Christ, in her interview, did not address what the governor has ordered. But she said the policies and guidance of her agency, including the use of quarantine for unvaccinated people who have been exposed, has not changed since that letter went out to school districts.

And, more to the point, she said any across-the-board ban on quarantines is not the right way to go.

“Schools should work with their local public health departments to determine the best course of action if they have cases” of the virus, Christ said. The question is particularly important at the lower grade levels, she said, where there is no vaccine option.

But she did say any action has to be reasonable.

“We don’t recommend that it’s just a blanket quarantine of everybody who’s unvaccinated,” she said. That’s where follow up and input from local health departments comes in, with decisions on a case-by-case basis.

“They work on those contact tracing investigations and make specific recommendations for quarantine, ‘watch and wait,’ all different types of strategies depending on that close-contact specific situation,” Christ said.

She said that can involve making recommendations to families whose children are not vaccinated.

“What we want to make sure is we’re not just using unvaccinated status as a sole reason to quarantine people,” she said. “And that’s not how public health works.”

None of this affects the ability of districts to prohibit students who are infected from coming to school.

The discussion of the use of quarantines comes as the number of cases of the virus is on the upswing, routinely topping 1,000 a day, a rate Arizona has not seen since the end of February. But the health director said there’s no cause for alarm.

“I think we’re in a different place than we previously were,” she said. And the key is the availability of the vaccine.

“We have a tool that is highly effective in preventing hospitalizations and deaths,” Christ said.

Still, just 3.3 million Arizonans are fully vaccinated out of about 7.2 million Arizonans.

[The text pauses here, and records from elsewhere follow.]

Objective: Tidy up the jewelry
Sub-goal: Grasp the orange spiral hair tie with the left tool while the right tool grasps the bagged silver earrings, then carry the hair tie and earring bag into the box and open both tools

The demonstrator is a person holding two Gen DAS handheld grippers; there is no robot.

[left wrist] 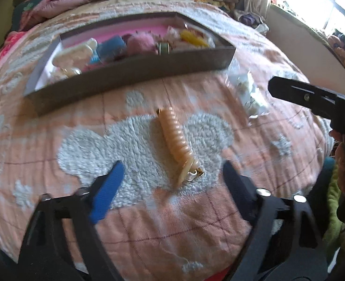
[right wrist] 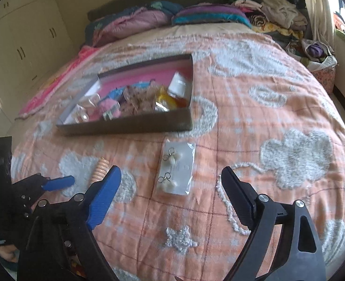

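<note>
A peach beaded bracelet stack with a gold clasp [left wrist: 176,144] lies on the bedspread, between and just ahead of my open left gripper [left wrist: 172,175]. It also shows in the right wrist view [right wrist: 101,169], partly hidden by a finger. A clear packet of earrings on a white card [right wrist: 176,168] lies ahead of my open, empty right gripper [right wrist: 172,178]; it also shows in the left wrist view [left wrist: 249,93]. A shallow dark box [left wrist: 130,72] [right wrist: 125,125] with a pink lining holds several jewelry items and pouches. The left gripper shows in the right view [right wrist: 60,183].
Everything lies on a peach bedspread with white tufted clouds [right wrist: 296,157]. Pillows and folded blankets [right wrist: 149,16] are piled at the head of the bed. Clothes [right wrist: 277,9] are heaped at the far right. Wardrobes [right wrist: 20,46] stand at the left.
</note>
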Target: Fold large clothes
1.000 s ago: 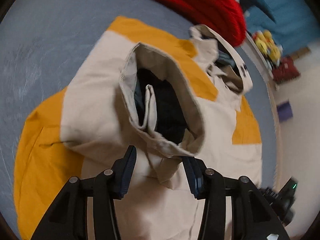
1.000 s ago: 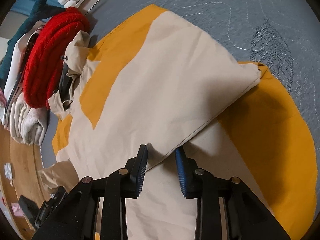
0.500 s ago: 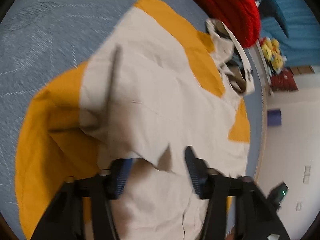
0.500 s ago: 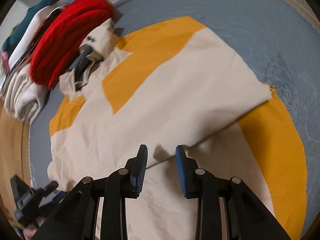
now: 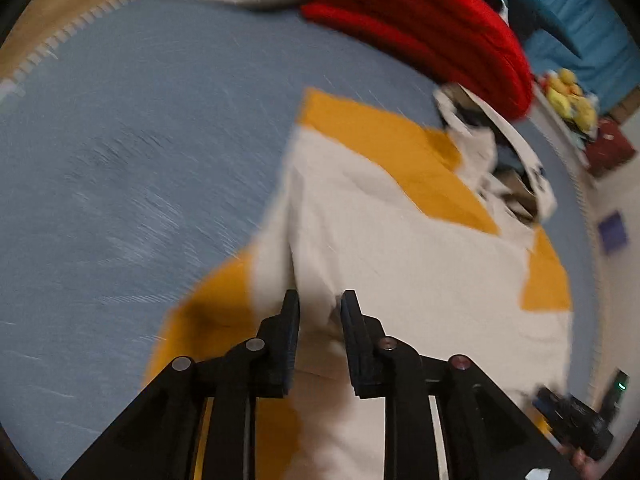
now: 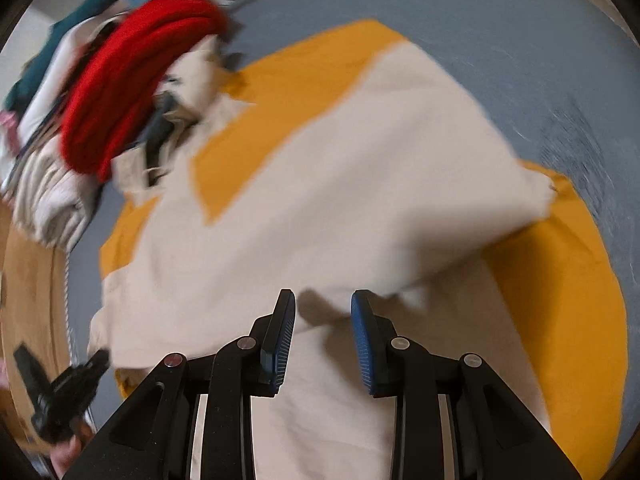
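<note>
A large cream and orange garment point(image 5: 400, 260) lies spread on the blue-grey bed cover point(image 5: 120, 160), its dark-lined hood point(image 5: 500, 160) at the far end. My left gripper point(image 5: 320, 316) hovers over the garment's left side with its jaws closing. Cream cloth shows through the gap and seems to lie below the pads, with nothing pinched. In the right wrist view a folded-over cream panel point(image 6: 340, 180) covers the garment's middle. Its fold edge runs just past my right gripper point(image 6: 323, 316), which stands open a little above the cloth. Both views are blurred.
A folded red item point(image 5: 420, 20) and a stack of pale clothes point(image 6: 48, 192) lie beyond the hood. Yellow soft toys point(image 5: 572, 96) sit past the bed's edge. Bare bed cover point(image 6: 520, 40) flanks the garment. Each wrist view catches the other gripper low at its edge.
The sleeve that stood up with its cuff gaping between the left jaws now lies flat over the body. The left jaws have narrowed and the left hand has swung aside. The right gripper's gap is unchanged.
</note>
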The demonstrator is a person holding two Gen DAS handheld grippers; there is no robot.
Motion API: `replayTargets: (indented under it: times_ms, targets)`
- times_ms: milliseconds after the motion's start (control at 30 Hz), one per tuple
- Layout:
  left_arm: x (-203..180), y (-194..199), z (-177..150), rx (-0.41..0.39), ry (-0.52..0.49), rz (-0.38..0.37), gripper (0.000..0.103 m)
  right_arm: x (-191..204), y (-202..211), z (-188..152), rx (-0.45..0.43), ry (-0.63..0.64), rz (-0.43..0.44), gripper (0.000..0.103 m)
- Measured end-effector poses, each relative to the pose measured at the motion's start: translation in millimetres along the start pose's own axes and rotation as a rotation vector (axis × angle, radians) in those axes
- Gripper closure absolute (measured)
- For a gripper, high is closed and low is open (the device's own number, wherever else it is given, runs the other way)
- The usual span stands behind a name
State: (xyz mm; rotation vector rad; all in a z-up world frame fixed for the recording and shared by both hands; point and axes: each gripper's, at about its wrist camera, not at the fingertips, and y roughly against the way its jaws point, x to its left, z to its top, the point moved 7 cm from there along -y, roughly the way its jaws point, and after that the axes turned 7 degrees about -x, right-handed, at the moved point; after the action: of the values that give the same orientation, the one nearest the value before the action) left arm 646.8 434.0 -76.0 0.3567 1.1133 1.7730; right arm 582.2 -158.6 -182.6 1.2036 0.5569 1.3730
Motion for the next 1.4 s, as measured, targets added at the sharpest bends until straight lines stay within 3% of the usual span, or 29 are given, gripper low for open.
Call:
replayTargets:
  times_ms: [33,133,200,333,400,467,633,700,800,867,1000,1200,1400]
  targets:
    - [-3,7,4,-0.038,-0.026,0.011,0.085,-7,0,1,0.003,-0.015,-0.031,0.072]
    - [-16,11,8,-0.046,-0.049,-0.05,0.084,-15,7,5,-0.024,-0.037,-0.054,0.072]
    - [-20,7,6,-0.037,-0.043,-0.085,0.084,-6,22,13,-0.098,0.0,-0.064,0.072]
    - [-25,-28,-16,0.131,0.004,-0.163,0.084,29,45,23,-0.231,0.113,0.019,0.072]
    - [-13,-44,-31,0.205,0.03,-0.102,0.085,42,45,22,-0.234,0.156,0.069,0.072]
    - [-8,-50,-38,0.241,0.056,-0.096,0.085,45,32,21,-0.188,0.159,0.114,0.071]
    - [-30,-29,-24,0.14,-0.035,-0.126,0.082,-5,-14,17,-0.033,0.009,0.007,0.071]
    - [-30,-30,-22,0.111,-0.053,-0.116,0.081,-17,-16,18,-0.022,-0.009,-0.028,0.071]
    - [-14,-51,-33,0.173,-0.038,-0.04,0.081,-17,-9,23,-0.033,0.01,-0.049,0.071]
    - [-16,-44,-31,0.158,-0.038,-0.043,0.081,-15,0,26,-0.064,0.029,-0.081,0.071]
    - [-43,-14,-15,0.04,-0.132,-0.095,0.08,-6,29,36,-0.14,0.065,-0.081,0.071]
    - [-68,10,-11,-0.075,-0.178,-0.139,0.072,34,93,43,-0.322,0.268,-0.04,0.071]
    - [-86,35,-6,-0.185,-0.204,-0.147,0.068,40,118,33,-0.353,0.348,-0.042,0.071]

That includes both those who won’t get inoculated as well as those younger than 12 for whom the vaccine has not been approved.

That, in turn, goes to what has become another highly charged political issue: masks.

“We have not changed our public health guidance here in Arizona,” Christ said. “So if you are unvaccinated, we would recommend you wear a mask when you’re around people you don’t live with.”

Ditto, she said, for vaccinated people who are at high risk.
That’s personal for her: She has three children, two of whom are not old enough to get inoculated.

“Those two will be wearing masks to school even though the school district is not requiring it,” Christ said.